いや、しかし1つだけ反感があった。彼が2018年のイクメン オブ ザ イヤーに選ばれたと聞き、筆者は「フン!」と感じたのであった。仕事場が自宅の自由業である筆者は世にいうイクメンの部類に属する自負があり、しかも相当なイクメンのつもりであったが、人から「イクメンだね」と言われるとどこか申し訳なさを覚えた。

 そもそもイクメンという言葉自体が「子育ては母親がメインでやる」を前提に成立するものであり、「確かに自分は子育てそれなりにやっているつもりですが、そんなイクメンって言われるほど大したものではなく、妻の奮闘あっての自分ですので、そんな評価に値するほどのことはしておりませんゆえ」と感じていたのである。

 であるから、その“イクメン”の中のイクメンとして公式認定されたりゅうちぇるに、わずかながら「もやっ」とした感情を抱いたのである。とはいえ、もちろんこれは、りゅうちぇる自身というよりも“イクメン”への違和感である。

 そして時はたち、りゅうちぇるへの「もやっ」も忘れた頃に今回の企画が上がってきて、不勉強な筆者のために編集部が用意してくれた彼に関するリンクを読んでみると、「自分らしさ・自分のやりたいことを既存の価値観にすり合わせていく必要はない」という旨の、りゅうちぇるの主張が繰り広げられていた。

 その記事の中でイクメン オブ ザ イヤーに関するツイートも取り上げられていて、一部抜粋すると「イクメンという言葉がなくなるくらい パパも子育てに当たり前に向き合えて 別にパパが子育てをしてても 全然驚かれないような……(以下省略)」とあって、「あっ俺と一緒じゃん!りゅうちぇるわかってるゥー!」と、イクメンという言葉を全肯定できない人間として、同じ考えを持つが発言力は格段にあるりゅうちぇるを応援していきたく思った次第である。

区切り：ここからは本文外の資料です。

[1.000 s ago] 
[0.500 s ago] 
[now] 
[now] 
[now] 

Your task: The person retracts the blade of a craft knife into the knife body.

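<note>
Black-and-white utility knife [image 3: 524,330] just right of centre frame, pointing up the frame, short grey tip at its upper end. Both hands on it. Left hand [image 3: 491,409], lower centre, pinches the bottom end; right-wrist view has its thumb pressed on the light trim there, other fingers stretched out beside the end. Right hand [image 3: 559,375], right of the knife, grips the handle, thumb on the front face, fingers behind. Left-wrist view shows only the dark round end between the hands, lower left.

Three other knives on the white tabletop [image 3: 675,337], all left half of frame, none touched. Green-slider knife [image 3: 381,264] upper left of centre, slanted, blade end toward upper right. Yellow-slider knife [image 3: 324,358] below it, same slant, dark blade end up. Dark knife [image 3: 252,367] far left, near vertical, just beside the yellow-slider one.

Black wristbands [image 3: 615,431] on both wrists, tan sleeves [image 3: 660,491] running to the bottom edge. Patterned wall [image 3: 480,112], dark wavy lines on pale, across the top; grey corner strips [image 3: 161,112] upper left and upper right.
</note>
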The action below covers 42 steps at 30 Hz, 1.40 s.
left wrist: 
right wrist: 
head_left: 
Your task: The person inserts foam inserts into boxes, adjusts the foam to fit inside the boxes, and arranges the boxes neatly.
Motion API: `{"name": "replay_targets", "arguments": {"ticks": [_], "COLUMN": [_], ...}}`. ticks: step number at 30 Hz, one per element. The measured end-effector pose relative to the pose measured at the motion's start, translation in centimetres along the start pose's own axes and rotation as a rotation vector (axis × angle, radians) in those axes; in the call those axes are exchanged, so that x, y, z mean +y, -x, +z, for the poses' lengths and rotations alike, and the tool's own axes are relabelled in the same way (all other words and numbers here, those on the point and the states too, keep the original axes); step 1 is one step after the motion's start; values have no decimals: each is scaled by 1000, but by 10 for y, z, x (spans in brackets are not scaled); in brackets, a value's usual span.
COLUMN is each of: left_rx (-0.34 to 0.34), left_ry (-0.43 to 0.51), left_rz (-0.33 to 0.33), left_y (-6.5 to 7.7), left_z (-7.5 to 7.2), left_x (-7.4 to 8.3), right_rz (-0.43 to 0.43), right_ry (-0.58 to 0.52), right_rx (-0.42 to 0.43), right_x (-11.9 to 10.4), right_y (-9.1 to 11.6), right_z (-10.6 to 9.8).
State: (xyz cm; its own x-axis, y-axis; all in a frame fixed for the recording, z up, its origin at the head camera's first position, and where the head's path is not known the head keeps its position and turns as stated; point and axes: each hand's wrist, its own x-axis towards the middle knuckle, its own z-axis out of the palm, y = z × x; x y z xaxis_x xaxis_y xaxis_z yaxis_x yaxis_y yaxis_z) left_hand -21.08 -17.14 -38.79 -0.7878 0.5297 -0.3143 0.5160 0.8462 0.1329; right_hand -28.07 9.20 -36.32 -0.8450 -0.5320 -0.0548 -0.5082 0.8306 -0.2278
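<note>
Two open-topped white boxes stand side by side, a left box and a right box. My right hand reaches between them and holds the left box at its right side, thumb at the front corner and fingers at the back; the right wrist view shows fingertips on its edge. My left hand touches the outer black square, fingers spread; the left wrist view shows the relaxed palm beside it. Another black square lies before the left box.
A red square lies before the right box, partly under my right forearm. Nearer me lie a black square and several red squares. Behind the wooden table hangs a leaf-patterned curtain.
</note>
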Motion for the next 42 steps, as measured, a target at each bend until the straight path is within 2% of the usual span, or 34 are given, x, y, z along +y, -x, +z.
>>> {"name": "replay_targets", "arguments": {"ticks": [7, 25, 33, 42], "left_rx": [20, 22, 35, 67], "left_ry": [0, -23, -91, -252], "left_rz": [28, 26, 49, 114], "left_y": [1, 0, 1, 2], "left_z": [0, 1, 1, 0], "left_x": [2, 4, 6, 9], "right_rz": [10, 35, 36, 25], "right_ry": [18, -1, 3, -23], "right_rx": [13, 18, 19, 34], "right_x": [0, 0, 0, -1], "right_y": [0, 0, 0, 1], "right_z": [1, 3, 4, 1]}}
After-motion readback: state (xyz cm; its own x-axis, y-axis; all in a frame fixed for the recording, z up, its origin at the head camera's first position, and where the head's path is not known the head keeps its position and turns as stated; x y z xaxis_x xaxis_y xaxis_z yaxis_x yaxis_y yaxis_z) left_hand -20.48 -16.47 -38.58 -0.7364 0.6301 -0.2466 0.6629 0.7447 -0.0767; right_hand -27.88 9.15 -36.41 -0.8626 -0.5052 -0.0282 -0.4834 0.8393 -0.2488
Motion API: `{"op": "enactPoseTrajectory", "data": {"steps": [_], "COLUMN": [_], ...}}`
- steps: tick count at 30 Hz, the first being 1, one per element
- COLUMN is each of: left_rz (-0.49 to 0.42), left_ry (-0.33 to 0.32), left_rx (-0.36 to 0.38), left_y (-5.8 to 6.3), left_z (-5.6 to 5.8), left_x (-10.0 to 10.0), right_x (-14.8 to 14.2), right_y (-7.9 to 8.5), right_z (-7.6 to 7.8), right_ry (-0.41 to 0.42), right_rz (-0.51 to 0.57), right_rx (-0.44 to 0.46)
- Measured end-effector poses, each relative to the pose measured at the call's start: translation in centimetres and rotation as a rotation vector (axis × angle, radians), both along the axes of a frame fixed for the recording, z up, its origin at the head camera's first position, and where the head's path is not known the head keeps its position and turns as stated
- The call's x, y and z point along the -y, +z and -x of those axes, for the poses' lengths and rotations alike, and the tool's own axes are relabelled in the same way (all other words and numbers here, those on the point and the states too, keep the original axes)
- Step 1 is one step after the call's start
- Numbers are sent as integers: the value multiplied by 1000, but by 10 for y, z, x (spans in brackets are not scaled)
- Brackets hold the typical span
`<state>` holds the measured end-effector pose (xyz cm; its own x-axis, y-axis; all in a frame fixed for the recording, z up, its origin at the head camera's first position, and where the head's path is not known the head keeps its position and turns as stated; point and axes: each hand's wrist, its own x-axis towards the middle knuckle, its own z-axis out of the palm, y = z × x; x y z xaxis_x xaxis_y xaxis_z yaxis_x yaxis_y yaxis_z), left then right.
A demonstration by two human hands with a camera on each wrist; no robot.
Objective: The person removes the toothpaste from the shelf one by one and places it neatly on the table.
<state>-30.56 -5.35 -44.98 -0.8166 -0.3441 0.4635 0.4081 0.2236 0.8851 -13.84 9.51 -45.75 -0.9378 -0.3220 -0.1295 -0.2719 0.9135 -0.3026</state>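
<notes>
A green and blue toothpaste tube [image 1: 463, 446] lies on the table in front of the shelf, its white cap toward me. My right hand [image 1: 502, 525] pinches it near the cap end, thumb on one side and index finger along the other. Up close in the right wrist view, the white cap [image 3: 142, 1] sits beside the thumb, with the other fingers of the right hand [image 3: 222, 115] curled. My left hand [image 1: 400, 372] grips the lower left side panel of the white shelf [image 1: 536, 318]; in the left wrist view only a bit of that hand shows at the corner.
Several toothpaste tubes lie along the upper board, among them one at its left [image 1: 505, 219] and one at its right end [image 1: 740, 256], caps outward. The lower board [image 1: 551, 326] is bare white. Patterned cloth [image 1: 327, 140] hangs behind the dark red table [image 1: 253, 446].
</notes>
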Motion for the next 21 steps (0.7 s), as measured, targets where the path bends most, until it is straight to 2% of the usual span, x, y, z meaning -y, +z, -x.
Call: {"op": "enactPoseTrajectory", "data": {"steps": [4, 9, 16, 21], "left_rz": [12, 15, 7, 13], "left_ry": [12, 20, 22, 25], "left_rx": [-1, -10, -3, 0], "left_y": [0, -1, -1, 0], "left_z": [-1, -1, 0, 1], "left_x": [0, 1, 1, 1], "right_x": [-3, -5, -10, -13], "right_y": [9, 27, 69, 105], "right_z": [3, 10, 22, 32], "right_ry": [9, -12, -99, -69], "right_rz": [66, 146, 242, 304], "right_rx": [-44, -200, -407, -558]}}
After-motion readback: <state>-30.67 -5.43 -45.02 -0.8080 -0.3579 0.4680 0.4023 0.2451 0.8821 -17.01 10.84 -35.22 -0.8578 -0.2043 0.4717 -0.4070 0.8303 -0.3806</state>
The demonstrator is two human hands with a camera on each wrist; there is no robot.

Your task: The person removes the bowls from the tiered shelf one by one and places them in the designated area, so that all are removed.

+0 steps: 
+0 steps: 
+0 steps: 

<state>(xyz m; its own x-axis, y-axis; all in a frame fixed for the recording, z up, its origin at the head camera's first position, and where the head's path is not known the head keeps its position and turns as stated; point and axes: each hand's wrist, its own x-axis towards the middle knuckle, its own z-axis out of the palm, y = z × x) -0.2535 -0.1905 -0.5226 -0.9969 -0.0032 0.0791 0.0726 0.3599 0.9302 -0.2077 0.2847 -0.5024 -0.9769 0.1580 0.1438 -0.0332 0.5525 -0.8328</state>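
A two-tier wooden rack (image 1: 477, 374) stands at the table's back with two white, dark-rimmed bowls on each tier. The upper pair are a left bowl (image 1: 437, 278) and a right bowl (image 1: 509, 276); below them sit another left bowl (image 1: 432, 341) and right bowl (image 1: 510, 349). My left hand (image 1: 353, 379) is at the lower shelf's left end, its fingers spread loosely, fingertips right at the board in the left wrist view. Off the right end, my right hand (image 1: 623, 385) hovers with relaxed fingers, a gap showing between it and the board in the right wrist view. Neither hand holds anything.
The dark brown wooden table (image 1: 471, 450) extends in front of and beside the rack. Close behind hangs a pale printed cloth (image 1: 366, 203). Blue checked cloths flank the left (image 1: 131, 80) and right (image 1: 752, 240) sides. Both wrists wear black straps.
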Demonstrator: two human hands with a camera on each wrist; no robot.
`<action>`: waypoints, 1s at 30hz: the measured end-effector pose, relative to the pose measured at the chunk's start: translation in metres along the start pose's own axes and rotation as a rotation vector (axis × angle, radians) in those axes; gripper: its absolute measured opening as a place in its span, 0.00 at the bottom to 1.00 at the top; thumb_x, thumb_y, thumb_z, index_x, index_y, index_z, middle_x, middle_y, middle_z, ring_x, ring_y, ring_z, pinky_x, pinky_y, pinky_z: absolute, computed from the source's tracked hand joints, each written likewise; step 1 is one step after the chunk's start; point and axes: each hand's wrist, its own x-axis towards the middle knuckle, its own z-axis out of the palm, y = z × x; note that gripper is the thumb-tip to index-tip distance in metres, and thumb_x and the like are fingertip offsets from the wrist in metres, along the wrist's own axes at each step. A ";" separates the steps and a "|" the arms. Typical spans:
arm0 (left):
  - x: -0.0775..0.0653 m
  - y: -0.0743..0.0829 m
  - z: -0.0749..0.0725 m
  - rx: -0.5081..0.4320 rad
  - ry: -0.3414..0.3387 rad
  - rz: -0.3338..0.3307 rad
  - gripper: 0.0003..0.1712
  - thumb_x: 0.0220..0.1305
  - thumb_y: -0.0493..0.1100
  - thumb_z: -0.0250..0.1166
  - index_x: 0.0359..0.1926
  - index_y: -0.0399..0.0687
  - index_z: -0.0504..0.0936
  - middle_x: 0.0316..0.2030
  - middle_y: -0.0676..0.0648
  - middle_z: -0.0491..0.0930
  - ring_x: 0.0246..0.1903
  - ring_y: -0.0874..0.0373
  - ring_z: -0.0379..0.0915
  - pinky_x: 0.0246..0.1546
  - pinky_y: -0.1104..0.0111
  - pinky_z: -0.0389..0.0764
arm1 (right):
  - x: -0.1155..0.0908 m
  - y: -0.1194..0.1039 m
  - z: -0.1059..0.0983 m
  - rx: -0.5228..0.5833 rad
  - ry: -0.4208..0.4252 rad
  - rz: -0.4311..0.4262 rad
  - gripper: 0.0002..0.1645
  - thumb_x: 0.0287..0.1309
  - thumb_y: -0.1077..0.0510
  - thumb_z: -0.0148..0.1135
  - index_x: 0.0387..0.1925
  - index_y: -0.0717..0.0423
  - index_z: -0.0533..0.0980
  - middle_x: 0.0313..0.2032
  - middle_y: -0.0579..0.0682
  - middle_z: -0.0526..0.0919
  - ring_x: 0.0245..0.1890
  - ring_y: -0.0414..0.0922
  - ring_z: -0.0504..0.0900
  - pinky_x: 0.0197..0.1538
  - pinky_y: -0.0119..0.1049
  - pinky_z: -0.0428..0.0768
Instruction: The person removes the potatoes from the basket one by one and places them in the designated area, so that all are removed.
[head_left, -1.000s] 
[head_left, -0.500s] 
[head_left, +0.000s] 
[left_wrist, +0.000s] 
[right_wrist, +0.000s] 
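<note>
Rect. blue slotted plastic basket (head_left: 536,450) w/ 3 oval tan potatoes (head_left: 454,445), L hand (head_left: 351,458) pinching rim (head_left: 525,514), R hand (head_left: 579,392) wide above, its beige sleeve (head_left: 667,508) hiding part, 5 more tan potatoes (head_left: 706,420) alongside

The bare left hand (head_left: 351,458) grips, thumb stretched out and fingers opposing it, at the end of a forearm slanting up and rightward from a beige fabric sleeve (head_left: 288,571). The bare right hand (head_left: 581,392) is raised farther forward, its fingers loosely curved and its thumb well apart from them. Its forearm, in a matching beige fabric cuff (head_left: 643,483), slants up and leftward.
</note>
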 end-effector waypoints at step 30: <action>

 筆者の立場は以上である。他のアラフォー男性の意見の紹介に移りたい。

テレビが趣味の男性2人
タレントとして、男性としてのりゅうちぇる

 予約録画を駆使してバラエティーを見まくっているテレビっ子のAさん(39歳男性)はタレントにうるさい。彼にりゅうちぇるのことを尋ねてみると「好き」と即答であった。

「彼がいると番組が盛り上がる。売れてからも攻めの姿勢を崩さなかったのがよかったと思う。『調子に乗っている』とたたかれたりもしたみたいだが、自分は応援したい」(Aさん)

 実にテレビっ子らしい一視聴者としての意見が出てきたので、「ではアラフォー男性としてどう思うか」を尋ねてみた。